OpenAI schreibt derzeit Milliardenverluste. Doch «eines Tages müssen wir sehr profitabel werden», sagt Sam Altman. Was passiert, wenn das nicht gelingt? Wenn sich die Erkenntnis durchsetzt, dass die Produktivitätsniveaus nicht so schnell erreicht werden, wie es die Bewertungen vorsehen? Oder wenn ein neues chinesisches DeepSeek auftaucht? Dann nehmen die Investoren den Notausgang. 
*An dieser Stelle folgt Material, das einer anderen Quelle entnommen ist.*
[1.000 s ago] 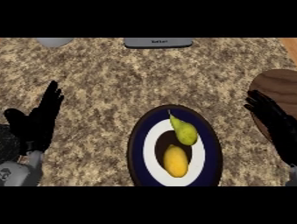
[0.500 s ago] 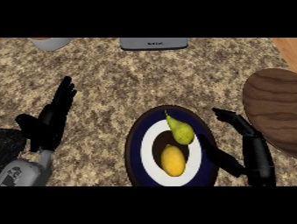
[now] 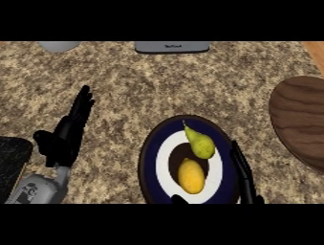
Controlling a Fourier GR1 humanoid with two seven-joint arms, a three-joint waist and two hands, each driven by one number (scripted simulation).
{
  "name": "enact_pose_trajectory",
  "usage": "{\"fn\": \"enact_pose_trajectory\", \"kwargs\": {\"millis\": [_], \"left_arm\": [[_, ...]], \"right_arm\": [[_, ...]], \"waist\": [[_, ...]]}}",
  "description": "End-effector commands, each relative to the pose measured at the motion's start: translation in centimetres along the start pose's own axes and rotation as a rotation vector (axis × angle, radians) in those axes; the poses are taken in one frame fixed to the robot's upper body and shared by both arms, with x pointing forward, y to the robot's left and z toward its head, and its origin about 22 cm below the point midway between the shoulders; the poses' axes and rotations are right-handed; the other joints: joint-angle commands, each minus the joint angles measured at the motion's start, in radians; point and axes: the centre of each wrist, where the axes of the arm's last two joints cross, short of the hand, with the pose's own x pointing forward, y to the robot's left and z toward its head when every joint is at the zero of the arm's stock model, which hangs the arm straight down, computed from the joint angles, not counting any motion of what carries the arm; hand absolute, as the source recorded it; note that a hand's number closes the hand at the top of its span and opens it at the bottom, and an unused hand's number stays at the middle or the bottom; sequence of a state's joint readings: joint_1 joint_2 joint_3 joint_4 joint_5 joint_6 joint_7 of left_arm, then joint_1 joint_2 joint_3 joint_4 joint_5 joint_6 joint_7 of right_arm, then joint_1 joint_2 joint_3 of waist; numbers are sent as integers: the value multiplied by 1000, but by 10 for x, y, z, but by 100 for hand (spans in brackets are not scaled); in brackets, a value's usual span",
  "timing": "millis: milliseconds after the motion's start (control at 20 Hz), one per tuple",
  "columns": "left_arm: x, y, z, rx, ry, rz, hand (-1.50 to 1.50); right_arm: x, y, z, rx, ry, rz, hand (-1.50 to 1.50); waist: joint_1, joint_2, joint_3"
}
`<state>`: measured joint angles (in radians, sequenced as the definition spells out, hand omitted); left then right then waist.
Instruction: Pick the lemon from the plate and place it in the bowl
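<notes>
- Head view, nearest edge first: the right hand comes in at the bottom, its fingers straight and slack, lying along the right rim of the plate and holding nothing.
- Just left of that hand, the lemon sits on the plate's white centre, in its nearer half. It is untouched, so the pick is not yet made.
- At the lower left, the left hand rests open on the speckled counter, fingers pointing away, well apart from the plate. A dark, textured object lies at the left edge beside its forearm; I cannot tell what it is.
- A little farther on the plate, a green pear lies just beyond the lemon, its stem pointing away; the two look close, perhaps touching.
- To the right, partly cut by the frame, is the wooden bowl, near the plate but apart from it, with no fruit visible inside.
- At the far edge stand a grey object and a pale round one, both too cropped to name.
- Judged from this, the whole task remains: closing on the lemon without nudging the pear, lifting it, carrying it right, and releasing it in the bowl.
</notes>
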<state>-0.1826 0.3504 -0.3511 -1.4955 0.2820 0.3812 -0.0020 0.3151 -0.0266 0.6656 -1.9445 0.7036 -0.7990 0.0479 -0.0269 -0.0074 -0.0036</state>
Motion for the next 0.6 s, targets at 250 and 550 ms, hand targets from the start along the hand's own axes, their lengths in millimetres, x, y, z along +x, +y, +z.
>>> {"fn": "enact_pose_trajectory", "kwargs": {"millis": [250, 550], "left_arm": [[13, -5, -4, -16, -19, 2, 0], [9, -4, -3, -20, -33, 5, 0]], "right_arm": [[56, -25, 7, 13, 187, 194, -150], [61, -23, -6, 160, 379, 279, -150]], "waist": [[17, 6, 0], [28, 9, 1]]}}
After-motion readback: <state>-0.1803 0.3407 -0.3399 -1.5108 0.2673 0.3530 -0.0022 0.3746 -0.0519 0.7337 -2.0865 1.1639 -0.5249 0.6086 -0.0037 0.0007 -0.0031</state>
Um grössere Unternehmen wie Microsoft oder Meta muss man keine Angst haben. Kursverluste werden solche Firmen über die Zeit wieder ausgleichen.

Kritisch wird es jeweils für Firmen mit hohen Schulden und schlechten Bilanzen. Oracle zum Beispiel nahm Kredite in der Höhe von 56 Milliarden Dollar für den Ausbau von KI-Rechenzentren auf. Die Gesamtverschuldung liegt nun bei 100 Milliarden Dollar. Ganz geheuer ist dies den Investoren offensichtlich nicht. Die Credit Default Swaps (Kreditausfallversicherungen) von Oracle sind jüngst auf den höchsten Stand seit drei Jahren gestiegen und nähern sich dem Rekordwert von 2008.

Unter Umständen muss man als Anleger einen langen Atem haben - ja nach Ausmass eines Börsenrückganges. Das Internet-Startup Amazon zum Beispiel kam 1997 an die Börse, die Aktie verlor beim Platzen der Dotcom-Bubble bis 90 Prozent an Wert. Die Anleger sassen jahrelang auf Buchverlusten. Wer dabei geblieben ist, hat heute eine Kurssteigerung von 4700 Prozent.

Und was in der Schweiz oft vergessen geht: Wer Aktien von heute soliden Firmen wie Zurich Insurance oder Swiss Re zum «dümmsten» Zeitpunkt während der Jahrtausendwende gekauft hat, sitzt auch 25 Jahre später auf Buchverlusten. Die Titel haben die Kursniveaus bis heute nicht mehr erreicht. Die Aktie von ABB brauchte 24 Jahre bis zum «Break Even».